▶ **PROBLEM STATEMENT**: Instruction for the data below: set down exactly the lines from the line with "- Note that" to the line with "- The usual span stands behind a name", inclusive, and no others.

=== Section Start ===

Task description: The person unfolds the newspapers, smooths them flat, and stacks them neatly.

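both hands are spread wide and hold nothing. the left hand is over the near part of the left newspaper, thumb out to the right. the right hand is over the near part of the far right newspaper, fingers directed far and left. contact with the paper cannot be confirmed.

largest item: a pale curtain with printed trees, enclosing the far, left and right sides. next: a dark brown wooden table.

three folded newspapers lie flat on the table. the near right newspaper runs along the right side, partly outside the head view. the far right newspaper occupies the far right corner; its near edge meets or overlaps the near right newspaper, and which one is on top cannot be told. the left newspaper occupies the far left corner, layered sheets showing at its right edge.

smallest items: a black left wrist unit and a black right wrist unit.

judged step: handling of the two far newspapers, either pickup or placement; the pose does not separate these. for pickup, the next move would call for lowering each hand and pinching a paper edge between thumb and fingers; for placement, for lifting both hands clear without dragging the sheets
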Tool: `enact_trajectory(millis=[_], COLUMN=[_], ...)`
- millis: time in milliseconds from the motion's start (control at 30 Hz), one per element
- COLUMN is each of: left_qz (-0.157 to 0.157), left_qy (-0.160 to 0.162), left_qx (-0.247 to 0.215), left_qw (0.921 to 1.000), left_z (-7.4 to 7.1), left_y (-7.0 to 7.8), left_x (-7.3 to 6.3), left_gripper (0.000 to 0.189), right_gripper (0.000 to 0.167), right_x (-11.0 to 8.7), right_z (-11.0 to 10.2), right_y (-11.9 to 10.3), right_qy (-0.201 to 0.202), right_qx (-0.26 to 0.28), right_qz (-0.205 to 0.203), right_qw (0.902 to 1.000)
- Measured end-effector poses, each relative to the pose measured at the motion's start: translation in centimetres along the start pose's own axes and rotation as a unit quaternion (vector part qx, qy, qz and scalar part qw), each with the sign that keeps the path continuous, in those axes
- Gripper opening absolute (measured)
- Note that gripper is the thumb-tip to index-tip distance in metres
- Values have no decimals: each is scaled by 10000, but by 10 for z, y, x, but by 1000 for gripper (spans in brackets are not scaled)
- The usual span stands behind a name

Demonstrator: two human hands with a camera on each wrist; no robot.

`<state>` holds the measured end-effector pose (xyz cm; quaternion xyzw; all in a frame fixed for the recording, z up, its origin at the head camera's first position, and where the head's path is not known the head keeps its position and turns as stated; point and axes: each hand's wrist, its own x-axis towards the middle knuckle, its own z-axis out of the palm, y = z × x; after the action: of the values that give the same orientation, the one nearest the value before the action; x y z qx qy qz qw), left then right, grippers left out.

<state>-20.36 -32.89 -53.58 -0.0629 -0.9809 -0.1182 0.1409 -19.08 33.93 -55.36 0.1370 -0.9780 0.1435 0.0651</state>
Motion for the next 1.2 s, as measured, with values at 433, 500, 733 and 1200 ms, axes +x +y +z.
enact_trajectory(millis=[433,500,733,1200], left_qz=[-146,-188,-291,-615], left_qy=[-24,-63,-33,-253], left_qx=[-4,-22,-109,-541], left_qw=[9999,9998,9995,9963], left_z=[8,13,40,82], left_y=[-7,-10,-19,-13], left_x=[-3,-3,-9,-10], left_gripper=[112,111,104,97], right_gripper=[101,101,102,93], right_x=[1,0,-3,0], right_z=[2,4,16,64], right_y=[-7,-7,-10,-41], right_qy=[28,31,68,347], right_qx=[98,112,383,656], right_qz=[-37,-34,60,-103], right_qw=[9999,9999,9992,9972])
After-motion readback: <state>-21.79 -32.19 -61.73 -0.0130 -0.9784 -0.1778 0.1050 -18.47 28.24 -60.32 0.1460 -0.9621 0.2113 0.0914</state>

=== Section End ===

▶ **EXPECTED OUTPUT**:
- Note that gripper is the thumb-tip to index-tip distance in metres
- Values have no decimals: each is scaled by 10000, but by 10 for z, y, x, but by 1000 for gripper (spans in brackets are not scaled)
- The usual span stands behind a name

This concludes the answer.